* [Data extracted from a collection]
● ● ●

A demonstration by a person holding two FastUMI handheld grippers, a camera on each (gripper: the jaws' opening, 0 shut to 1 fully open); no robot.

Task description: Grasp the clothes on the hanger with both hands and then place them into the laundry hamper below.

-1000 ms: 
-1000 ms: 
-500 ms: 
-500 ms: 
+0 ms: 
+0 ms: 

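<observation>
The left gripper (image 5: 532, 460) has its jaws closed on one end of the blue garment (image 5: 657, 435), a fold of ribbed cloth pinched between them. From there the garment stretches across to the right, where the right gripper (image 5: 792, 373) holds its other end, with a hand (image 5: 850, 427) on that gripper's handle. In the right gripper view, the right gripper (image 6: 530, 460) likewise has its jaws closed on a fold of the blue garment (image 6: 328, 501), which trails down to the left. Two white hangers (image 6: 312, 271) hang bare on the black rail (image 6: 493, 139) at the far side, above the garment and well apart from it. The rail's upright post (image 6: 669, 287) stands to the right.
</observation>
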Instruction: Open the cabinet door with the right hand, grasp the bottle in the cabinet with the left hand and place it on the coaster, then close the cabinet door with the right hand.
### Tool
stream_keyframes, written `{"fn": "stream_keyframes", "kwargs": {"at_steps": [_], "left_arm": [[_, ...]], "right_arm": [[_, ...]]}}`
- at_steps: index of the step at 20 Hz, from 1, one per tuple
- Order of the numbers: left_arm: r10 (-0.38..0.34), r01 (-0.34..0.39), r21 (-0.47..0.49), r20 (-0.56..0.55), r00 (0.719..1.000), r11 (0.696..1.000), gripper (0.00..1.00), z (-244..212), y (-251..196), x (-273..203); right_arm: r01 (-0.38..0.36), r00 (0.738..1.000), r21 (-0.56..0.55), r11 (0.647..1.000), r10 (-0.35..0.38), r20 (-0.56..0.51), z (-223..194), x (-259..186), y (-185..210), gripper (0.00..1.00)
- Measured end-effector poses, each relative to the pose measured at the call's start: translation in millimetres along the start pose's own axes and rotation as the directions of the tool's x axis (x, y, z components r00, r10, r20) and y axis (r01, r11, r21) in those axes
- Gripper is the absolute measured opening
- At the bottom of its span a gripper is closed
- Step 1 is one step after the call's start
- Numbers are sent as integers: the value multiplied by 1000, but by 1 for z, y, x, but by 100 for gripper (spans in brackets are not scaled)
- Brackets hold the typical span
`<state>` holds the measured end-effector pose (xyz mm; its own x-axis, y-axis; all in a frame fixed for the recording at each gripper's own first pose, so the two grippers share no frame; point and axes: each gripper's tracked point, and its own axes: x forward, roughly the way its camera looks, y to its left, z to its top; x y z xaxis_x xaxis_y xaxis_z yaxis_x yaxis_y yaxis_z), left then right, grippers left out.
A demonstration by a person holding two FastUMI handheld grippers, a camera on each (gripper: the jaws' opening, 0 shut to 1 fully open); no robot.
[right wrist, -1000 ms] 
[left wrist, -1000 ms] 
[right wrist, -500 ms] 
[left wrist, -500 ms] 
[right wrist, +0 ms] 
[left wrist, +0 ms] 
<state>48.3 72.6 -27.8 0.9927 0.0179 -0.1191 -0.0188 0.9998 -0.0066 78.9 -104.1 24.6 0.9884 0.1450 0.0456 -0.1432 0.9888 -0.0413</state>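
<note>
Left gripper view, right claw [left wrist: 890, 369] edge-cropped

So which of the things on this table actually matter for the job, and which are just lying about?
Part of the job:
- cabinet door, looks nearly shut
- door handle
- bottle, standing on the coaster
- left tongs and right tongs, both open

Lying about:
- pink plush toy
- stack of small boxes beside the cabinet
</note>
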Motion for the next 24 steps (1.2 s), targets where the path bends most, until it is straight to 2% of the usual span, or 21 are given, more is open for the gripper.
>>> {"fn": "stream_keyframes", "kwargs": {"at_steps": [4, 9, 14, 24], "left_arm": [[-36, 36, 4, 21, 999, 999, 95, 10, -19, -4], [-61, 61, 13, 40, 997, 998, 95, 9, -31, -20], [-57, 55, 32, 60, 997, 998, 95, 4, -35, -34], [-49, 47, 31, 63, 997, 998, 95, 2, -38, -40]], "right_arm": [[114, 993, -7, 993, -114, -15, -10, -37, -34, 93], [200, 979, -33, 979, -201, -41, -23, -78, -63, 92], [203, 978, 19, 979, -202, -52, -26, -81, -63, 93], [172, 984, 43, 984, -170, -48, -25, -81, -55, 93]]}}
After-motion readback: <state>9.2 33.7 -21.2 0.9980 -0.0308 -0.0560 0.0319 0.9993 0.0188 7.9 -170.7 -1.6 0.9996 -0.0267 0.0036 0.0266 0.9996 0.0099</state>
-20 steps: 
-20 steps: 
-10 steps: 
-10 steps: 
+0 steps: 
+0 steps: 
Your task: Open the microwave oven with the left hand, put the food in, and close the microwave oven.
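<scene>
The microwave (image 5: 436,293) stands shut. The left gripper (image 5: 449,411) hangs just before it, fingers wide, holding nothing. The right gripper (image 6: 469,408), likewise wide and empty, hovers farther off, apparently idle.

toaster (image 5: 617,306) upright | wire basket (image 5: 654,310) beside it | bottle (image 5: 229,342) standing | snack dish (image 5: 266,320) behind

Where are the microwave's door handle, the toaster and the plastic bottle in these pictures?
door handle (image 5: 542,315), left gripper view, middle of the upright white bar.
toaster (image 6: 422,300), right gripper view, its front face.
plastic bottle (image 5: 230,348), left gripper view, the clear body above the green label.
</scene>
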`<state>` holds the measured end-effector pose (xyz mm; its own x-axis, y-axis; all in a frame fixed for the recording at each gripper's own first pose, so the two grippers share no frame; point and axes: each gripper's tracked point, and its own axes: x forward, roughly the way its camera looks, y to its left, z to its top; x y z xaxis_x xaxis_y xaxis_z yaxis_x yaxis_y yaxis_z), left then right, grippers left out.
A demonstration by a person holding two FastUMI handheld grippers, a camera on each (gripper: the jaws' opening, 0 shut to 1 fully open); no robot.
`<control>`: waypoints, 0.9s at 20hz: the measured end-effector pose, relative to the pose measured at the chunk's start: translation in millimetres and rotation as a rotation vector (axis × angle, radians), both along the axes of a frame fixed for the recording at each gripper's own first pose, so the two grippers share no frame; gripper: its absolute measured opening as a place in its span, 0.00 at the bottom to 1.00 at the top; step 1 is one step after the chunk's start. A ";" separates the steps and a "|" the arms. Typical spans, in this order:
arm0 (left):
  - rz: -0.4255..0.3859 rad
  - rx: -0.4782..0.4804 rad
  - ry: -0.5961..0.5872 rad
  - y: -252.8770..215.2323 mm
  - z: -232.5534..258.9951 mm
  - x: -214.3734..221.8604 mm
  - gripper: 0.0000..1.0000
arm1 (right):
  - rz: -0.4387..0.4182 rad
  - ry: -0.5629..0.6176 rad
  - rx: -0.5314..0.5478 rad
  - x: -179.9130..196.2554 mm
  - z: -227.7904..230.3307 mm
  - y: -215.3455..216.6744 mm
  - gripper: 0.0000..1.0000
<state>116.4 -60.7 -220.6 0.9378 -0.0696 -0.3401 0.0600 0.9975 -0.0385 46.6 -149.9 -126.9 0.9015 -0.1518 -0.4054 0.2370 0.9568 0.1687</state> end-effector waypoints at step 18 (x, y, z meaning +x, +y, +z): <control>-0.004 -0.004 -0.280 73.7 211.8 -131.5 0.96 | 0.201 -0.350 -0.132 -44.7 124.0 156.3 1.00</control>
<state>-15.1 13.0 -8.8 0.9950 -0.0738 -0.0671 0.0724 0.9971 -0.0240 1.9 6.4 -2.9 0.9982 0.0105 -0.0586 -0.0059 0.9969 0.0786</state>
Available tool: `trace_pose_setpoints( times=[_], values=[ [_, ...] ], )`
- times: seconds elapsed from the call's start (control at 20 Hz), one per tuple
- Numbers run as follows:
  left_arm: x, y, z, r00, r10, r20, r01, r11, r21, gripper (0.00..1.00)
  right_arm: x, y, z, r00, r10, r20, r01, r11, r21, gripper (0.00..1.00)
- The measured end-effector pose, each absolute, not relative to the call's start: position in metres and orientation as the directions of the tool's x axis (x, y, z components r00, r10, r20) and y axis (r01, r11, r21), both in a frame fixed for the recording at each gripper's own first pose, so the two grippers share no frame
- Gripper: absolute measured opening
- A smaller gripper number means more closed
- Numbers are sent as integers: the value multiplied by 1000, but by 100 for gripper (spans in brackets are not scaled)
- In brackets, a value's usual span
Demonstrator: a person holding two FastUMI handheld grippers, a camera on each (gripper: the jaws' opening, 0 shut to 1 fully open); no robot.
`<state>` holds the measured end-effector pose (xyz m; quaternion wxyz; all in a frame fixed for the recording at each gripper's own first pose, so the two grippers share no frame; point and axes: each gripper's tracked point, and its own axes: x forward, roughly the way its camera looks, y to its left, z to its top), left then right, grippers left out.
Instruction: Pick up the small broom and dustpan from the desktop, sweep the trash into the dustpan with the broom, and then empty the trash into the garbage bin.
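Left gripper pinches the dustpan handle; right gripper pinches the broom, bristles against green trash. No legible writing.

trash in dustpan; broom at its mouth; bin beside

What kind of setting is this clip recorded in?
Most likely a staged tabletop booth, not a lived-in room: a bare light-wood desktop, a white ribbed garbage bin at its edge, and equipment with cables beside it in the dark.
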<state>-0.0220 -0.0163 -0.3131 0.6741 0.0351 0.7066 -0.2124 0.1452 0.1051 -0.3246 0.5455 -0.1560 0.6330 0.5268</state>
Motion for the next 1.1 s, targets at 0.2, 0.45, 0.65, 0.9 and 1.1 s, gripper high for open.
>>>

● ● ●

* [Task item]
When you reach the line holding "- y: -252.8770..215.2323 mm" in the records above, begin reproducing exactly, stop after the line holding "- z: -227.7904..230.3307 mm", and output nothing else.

* [Problem solution]
  - y: -252.8770..215.2323 mm
  - z: -232.5534..258.9951 mm
  - x: -214.3734..221.8604 mm
  - gripper: 0.0000..1.0000
arm1 (right):
  - rz: -0.4387..0.4182 rad
  - ry: -0.5629..0.6176 rad
  - rx: -0.5314..0.5478 rad
  - x: -179.9130..196.2554 mm
  - z: -227.7904..230.3307 mm

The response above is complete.